For this exercise, restate word for word only the lines from the one containing "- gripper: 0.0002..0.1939" through the last line below. Pictures do not get copied.

========

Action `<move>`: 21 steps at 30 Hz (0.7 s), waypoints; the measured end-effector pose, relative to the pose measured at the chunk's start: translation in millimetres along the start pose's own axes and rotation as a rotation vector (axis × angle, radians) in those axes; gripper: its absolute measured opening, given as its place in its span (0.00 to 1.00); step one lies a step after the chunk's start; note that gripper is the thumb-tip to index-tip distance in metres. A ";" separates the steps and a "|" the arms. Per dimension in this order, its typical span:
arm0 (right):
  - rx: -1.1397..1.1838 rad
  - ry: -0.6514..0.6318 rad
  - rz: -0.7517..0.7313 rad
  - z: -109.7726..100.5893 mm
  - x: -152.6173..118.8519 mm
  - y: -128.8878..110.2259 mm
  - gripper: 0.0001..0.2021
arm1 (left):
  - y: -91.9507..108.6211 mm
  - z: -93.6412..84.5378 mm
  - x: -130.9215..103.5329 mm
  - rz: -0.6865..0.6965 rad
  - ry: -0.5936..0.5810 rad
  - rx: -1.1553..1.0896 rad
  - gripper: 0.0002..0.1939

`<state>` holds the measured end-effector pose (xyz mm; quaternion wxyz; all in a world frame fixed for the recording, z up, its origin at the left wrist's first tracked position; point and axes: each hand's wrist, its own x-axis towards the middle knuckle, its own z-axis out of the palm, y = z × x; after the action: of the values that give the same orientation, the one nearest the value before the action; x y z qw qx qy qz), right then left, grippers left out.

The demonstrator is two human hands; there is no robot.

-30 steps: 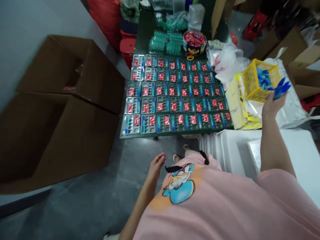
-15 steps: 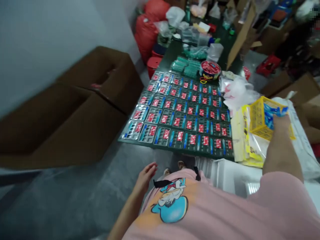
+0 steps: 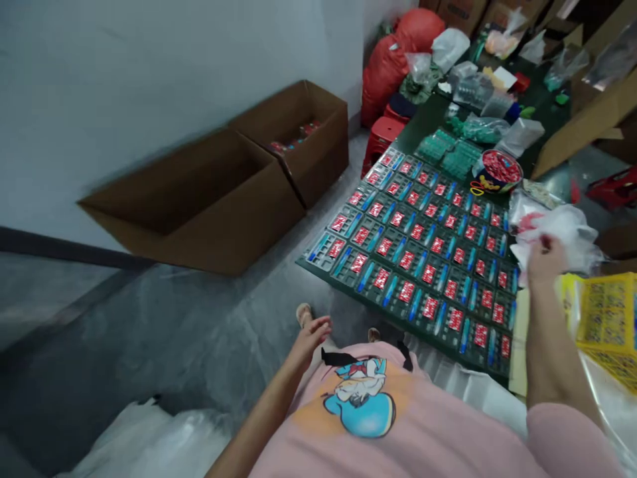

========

OUTPUT:
  - gripper: 0.0002..0.1939

`<state>` holds the measured end-effector pose (xyz mm; quaternion wxyz; all in a world frame fixed for the recording, z up, its origin at the left wrist's first tracked position; point and axes: each hand's wrist, its own x-axis towards the middle knuckle, its own z-axis out of the palm, y = z × x; after the action: of the values that give the same orientation, the one nearest the value before the action; x y z qw qx qy qz), right then left, grippers left out.

The demonstrator is two human hands; there is no robot.

-30 steps: 
-15 steps: 
+0 steps: 

Nothing more belongs to this exercise.